The preparation of the dispersion from matrix liquid and Additives or ADN occurs through the entry of energy into the fluid system. This can be done by agitation, e.g. by shaking, Stirring etc., or by coupling vibrations into the system, e.g. by means of ultrasound. If the ADN is melted before being introduced into the matrix liquid, it can also be done by injecting the melt be emulsified into the matrix liquid or vice versa.

To make the drop of the emulsified ADN phase as large as possible Volume to form a finely dispersed emulsion or dispersion and thus a large mass transfer area to provide the concentration of the ADNs in the matrix liquid preferably to at most 50% by mass and in particular set to a maximum of 40% by mass. The solid ADN particles interspersed with additives separated matrix liquid can be reused, for example with fresh additives and be recirculated.

In a preferred embodiment it is provided that emulsifiers for adjusting the droplet size of the melted ADN are added to the matrix liquid. By adding different emulsifiers, the interfacial tension between the components and the viscosity of the continuous phase can be changed and the stability of the emulsion (ADN / matrix liquid) can be influenced. The emulsifier known from EP 0 953 555 A1 in the form of hydrophobicized silicon dioxide has proven to be particularly advantageous, by means of which the stability of the emulsion is increased and the coalescence at which the emulsified ADN droplets flow together to form a continuous phase is reduced. The SiO ₂ , which remains in the matrix liquid due to its hydrophobic character and does not migrate into the emulsified ADN, also serves to modify the viscosity of the continuous phase.
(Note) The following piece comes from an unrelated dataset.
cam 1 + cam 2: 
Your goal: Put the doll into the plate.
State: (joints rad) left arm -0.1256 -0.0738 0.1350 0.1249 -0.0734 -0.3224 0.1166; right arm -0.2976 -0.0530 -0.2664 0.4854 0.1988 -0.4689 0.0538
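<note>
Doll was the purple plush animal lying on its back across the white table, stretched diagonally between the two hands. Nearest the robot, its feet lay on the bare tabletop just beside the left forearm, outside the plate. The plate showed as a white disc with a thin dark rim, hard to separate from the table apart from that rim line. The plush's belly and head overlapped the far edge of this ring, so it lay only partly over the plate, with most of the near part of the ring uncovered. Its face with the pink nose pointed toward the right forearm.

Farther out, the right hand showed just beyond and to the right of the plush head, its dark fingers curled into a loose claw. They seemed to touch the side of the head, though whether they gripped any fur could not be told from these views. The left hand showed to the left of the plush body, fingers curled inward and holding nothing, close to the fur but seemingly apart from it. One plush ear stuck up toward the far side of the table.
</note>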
The crystallization process of the additives ADN droplets can be set in addition to a suitable one Temperature gradients due to mechanical energy input be controlled in the dispersion. Preferably the Dispersion agitates on cooling and / or with ultrasound acted upon in order to produce a product which is as fine-crystalline as possible receive.

The matrix liquid is selected so that the melted Allows ADN to emulsify. Preferably be used as the matrix liquid non-polar organic liquids are used, mainly oils, especially paraffin oil and / or silicone oil and / or low-reaction halogenated oils, primarily fluorinated oils.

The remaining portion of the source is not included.